• [Work required]: What lines in the records below hold the string "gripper"? Please show them.

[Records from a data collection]
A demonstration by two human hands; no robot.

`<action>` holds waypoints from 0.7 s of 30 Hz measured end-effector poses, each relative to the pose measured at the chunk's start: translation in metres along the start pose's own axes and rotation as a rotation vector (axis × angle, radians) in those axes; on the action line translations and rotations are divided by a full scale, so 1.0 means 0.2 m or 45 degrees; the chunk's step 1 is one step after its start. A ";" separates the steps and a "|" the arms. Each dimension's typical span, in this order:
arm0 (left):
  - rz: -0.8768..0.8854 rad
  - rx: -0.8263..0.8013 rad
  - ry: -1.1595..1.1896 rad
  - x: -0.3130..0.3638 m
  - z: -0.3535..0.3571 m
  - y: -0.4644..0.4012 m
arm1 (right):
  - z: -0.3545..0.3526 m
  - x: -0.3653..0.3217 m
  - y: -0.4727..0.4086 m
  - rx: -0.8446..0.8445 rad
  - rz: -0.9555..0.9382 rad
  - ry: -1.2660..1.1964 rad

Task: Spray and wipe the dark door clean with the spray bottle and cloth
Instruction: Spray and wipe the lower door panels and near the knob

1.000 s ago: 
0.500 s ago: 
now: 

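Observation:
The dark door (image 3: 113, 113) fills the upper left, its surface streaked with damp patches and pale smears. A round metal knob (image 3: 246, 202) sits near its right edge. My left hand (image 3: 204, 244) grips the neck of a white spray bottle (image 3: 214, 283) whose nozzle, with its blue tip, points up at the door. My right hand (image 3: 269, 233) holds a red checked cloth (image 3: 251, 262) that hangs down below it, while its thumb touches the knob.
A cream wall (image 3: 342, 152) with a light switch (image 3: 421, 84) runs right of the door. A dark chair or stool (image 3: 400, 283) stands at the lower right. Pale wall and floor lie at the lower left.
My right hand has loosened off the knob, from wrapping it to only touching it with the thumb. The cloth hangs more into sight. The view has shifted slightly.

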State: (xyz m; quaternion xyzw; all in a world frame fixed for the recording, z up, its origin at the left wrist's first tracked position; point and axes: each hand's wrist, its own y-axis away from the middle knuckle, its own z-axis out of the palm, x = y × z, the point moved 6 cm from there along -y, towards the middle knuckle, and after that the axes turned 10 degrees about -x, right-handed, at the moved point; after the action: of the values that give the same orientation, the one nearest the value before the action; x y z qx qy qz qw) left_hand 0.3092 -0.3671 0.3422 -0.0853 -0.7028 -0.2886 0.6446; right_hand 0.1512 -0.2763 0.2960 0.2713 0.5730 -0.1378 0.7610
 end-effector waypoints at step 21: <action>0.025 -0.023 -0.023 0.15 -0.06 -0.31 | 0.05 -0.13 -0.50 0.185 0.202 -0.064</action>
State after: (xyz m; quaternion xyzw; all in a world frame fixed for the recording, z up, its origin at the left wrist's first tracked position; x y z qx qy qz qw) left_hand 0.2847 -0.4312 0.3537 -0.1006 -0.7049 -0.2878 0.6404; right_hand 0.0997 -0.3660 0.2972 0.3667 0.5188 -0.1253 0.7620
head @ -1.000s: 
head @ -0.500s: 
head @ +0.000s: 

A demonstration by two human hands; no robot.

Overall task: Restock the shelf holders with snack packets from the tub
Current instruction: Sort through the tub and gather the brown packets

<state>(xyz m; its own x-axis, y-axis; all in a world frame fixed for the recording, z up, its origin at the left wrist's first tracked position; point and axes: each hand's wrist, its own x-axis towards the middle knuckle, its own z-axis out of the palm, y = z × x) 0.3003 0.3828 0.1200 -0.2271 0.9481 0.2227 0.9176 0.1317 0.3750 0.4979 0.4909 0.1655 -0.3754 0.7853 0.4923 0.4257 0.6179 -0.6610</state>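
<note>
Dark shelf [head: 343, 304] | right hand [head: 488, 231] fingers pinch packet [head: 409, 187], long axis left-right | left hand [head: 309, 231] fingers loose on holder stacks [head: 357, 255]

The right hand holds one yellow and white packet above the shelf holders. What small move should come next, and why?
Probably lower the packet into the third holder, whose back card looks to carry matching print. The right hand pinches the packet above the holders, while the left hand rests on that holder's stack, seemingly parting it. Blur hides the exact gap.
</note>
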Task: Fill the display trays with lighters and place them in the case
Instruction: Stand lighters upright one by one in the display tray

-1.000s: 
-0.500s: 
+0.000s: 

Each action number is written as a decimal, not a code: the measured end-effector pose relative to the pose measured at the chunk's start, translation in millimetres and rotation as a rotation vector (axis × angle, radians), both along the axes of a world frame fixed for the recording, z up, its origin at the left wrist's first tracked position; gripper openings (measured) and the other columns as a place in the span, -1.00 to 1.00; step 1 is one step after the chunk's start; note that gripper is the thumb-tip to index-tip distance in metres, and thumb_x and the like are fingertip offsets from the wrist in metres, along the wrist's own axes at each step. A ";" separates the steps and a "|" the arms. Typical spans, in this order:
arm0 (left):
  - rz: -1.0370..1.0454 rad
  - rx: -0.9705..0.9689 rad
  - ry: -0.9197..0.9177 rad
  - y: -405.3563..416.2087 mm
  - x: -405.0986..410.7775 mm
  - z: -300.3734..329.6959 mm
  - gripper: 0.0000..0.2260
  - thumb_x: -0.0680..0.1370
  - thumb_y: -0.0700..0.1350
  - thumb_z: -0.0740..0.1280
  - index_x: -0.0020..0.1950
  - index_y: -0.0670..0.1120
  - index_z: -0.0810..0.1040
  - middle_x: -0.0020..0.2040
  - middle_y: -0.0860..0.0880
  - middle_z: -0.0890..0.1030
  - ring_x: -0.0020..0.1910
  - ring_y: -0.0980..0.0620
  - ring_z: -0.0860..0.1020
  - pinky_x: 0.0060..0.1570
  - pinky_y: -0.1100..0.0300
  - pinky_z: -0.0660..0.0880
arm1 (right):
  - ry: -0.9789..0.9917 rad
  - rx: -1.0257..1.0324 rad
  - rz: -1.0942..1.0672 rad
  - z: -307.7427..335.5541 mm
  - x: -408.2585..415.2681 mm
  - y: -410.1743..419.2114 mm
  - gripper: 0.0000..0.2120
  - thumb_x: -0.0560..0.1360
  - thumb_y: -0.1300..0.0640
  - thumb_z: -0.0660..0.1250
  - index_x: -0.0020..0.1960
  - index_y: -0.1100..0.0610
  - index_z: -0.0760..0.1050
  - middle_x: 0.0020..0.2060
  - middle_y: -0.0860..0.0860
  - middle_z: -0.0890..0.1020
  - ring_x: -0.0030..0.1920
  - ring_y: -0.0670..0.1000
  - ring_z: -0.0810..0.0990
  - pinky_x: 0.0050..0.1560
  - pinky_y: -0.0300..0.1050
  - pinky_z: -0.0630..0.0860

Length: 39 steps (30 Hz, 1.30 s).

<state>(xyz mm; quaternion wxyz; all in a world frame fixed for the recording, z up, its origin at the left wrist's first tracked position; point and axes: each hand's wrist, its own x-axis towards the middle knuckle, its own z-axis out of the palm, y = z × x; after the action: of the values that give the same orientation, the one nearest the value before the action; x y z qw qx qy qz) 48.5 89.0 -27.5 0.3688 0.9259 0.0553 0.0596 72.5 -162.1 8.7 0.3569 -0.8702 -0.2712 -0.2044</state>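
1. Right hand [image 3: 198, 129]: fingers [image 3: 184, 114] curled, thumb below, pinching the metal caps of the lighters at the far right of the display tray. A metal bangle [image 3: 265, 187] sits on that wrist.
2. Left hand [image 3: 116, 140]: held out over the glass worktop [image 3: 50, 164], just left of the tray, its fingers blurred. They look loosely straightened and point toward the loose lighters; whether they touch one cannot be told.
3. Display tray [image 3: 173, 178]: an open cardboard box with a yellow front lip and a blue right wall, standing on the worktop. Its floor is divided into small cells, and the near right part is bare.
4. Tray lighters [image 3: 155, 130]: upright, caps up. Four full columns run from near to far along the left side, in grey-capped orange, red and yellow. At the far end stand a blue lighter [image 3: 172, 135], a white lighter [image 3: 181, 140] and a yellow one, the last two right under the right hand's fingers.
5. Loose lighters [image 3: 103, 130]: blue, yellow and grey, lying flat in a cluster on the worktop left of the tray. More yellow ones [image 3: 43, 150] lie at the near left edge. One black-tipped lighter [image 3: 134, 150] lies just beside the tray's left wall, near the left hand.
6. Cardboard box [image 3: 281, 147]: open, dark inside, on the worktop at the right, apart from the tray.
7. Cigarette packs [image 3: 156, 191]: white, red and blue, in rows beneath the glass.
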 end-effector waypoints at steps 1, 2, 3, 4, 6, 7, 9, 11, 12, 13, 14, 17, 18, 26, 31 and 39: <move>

• [Solution for this problem]:
Each action number is written as a decimal, not a code: the measured end-effector pose relative to the pose measured at the chunk's start, translation in millimetres and rotation as a rotation vector (axis × angle, radians), both along the axes of a world frame fixed for the recording, z up, its origin at the left wrist's first tracked position; gripper openings (measured) and the other columns as a place in the span, -1.00 to 1.00; step 1 is one step after the chunk's start; note that gripper is the thumb-tip to index-tip distance in metres, and thumb_x and the like are fingertip offsets from the wrist in metres, along the wrist's own axes at each step. A ";" separates the steps and a "|" the arms. Typical spans, in this order:
  - gripper: 0.0000..0.2260
  - gripper: 0.0000..0.2120

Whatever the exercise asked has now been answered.